Bilateral involvement is most common, but unilateral is not
uncommon. Animals can be affected by the time they are 8 weeks
of age. The most notable finding is a knock-knee (genu valgum)
stance. The patella is usually reducible, and laxity of the
medial collateral ligament may be evident. The medial
retinacular tissues of the stifle joint are often thickened, and
the foot can be seen to twist laterally as weight is placed on
the limb.
Thyroid Dysfunction
Hypothyroidism is a common problem in dogs, but rarely occurs in
cats. The thyroid gland has a number of different functions, but
it is most well known for its role in regulating metabolism.
Hypothyroidism is the condition that occurs when not enough
thyroid hormone is produced. Hypothyroidism causes a wide
variety of symptoms, but is often suspected in dogs that have
trouble with weight gain or obesity and suffer from hair loss
and skin problems.
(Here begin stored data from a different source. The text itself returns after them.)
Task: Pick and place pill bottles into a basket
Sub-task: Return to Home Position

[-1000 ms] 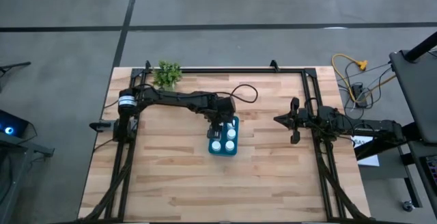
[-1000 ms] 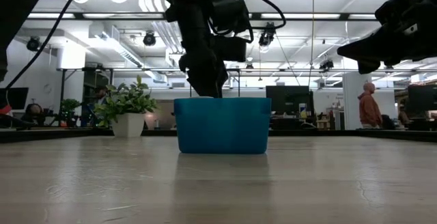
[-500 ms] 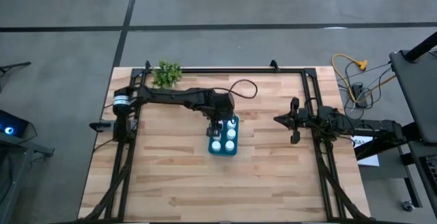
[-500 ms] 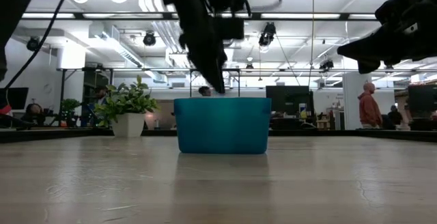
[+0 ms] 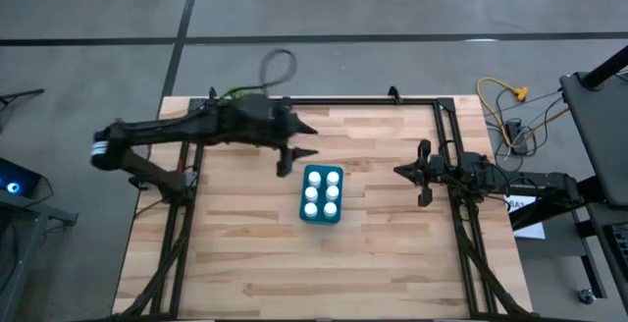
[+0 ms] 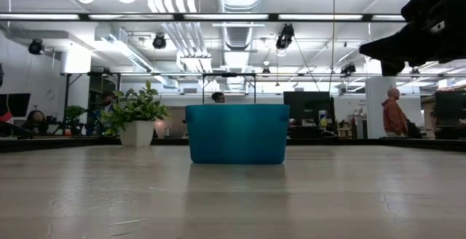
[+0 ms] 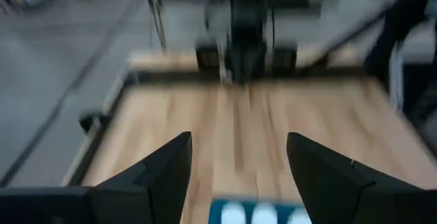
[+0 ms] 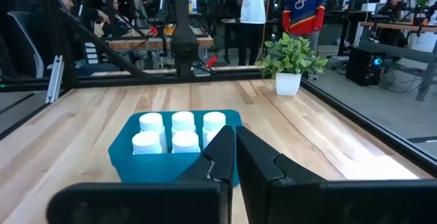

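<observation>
The teal-blue basket [image 5: 322,193] stands on the table's middle and holds several white pill bottles [image 5: 322,191], upright in two rows. It also shows in the low view [image 6: 237,134] and the right wrist view [image 8: 136,161], with the bottles [image 8: 176,130] inside. My left gripper [image 5: 297,161] is open and empty, raised above the table on the far-left side of the basket; its wrist view [image 7: 235,176] shows the basket's rim [image 7: 263,212] below. My right gripper [image 5: 412,173] is shut and empty at the table's right, pointing at the basket [image 8: 232,157].
A small green plant in a white pot [image 6: 137,114] stands at the table's far left corner, partly under my left arm [image 5: 240,98]. Dark frame rails [image 5: 451,135] run along the far and side edges. People stand in the room beyond [image 8: 304,5].
My left gripper has risen out of the basket and drawn back up and toward the table's far-left side, leaving the low view almost wholly. The basket has stayed in place, and all the bottle caps in it now show from above.
</observation>
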You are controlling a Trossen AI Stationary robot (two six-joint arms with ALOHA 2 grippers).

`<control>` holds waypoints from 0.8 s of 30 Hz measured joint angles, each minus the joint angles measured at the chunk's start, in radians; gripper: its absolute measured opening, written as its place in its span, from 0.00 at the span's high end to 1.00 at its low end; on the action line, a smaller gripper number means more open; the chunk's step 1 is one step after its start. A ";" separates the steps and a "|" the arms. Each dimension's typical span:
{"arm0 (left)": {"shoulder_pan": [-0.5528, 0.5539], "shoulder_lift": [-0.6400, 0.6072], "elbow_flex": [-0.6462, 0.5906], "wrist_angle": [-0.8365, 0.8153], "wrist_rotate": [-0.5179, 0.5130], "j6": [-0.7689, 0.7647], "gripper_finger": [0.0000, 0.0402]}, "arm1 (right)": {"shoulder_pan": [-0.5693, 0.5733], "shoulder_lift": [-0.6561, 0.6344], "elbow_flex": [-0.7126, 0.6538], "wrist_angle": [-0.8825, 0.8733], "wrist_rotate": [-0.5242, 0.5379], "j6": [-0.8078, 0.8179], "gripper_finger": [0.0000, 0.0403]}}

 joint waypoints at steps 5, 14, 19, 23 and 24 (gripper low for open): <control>0.000 -0.191 -0.217 0.216 -0.016 -0.055 0.45 | 0.000 0.000 0.000 0.002 0.000 0.003 0.98; 0.001 -0.509 -0.702 0.817 -0.073 -0.191 0.45 | 0.000 0.001 0.000 -0.003 0.001 0.002 0.98; 0.001 -0.619 -0.947 1.166 -0.148 -0.217 0.45 | 0.000 0.001 0.000 -0.005 0.001 0.000 0.98; 0.001 -0.715 -1.052 1.192 -0.148 -0.244 0.45 | 0.000 0.001 0.000 -0.004 0.000 0.000 0.98; 0.002 -0.743 -1.069 1.193 -0.154 -0.245 0.45 | 0.000 0.001 0.000 -0.005 0.001 0.000 0.98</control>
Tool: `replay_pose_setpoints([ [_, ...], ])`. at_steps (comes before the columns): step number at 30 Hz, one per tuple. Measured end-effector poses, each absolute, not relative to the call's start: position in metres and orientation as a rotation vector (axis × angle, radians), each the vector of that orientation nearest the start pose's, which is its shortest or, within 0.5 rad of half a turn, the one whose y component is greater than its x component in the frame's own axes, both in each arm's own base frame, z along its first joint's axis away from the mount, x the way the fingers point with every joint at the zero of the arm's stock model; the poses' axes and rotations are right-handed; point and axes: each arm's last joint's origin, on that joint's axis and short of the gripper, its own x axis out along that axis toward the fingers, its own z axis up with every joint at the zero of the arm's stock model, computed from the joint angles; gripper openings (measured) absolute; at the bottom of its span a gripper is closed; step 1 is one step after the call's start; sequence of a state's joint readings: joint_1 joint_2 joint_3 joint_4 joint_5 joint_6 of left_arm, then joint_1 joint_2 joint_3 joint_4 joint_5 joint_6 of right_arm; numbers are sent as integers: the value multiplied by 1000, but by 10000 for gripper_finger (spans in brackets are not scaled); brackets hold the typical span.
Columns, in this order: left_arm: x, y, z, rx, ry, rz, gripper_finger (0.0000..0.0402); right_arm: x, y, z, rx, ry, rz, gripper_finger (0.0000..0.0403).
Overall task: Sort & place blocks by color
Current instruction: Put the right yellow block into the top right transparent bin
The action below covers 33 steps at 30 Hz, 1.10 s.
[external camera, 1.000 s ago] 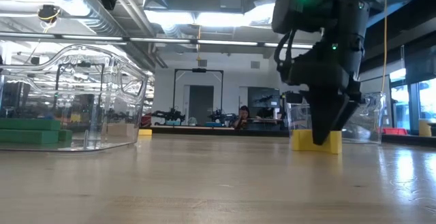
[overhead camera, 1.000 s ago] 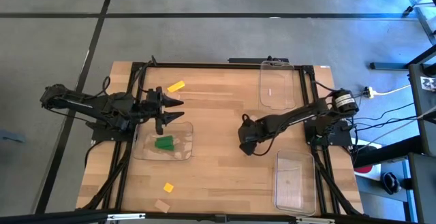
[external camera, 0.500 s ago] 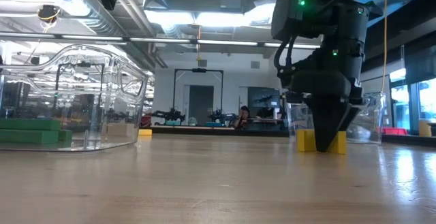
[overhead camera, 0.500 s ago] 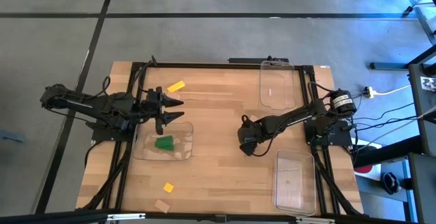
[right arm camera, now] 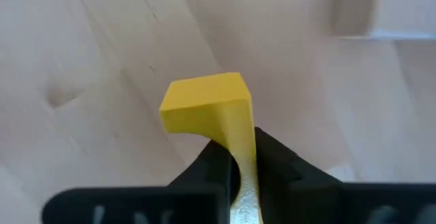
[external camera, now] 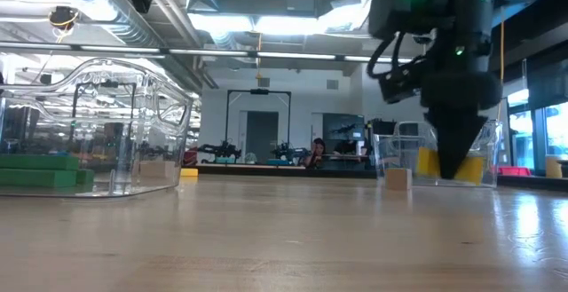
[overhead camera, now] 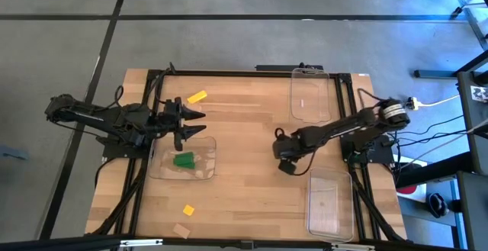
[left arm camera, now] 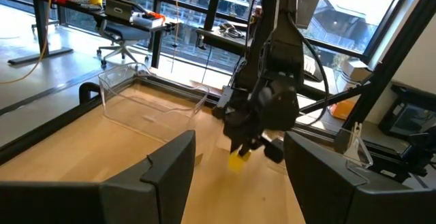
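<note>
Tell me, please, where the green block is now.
In the high view, the green block lies inside the clear tray on the table's left side, just below the left gripper.

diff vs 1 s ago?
The right gripper closed on the yellow block, lifted it off the table and carried it toward the robot's right. Left gripper, open over the tray holding the green block, and the loose blocks stayed put.

No text, label, brand, number or sign can be read in any view: nothing legible on the desk [overhead camera: 244,129], the arms, the clear trays or in the room behind
</note>
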<state>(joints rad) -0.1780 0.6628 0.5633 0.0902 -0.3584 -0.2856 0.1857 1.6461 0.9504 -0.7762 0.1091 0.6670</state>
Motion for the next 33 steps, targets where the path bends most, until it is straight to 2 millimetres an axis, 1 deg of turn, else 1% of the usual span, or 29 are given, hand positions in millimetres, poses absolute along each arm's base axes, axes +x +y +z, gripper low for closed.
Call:
replay_pose_setpoints([
  [4,156,-18,300,-283,-17,180,214,252,45,171,384,1298,-404,35],
  [7,156,-18,300,-282,-16,181,214,240,46,182,454,1136,-361,35],
  [9,156,-18,300,-282,-17,180,214,237,48,191,500,987,-306,35],
  [14,156,-18,300,-282,-17,180,214,242,50,217,555,597,-127,35],
  [16,156,-18,300,-282,-17,180,214,246,50,232,541,442,-61,35],
  [19,156,-18,301,-283,-19,180,214,252,46,255,497,279,-15,35],
  [22,156,-18,301,-283,-19,180,214,255,42,275,442,188,-2,35],
  [24,156,-18,301,-283,-19,180,214,255,41,282,409,165,6,35],
  [33,156,-18,301,-282,-18,180,214,255,38,285,389,149,3,38],
])
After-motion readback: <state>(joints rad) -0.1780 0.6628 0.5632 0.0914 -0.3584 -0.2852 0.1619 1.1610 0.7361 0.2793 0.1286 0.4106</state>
Hypothyroidism is easy to diagnose with a
blood test that checks the level of various thyroid hormones
including T3 and T4. Most hypothyroid dogs respond readily to
treatment with synthetic thyroid medication such as Soloxine.
Many dogs suffer from a low thyroid hormone level for years
without treatment.
Other Disorders
The breed may be vulnerable to skin allergies, urinary tract
infections (UTI), and autoimmune diseases. Spondylosis and
osteoarthritis are common in older dogs.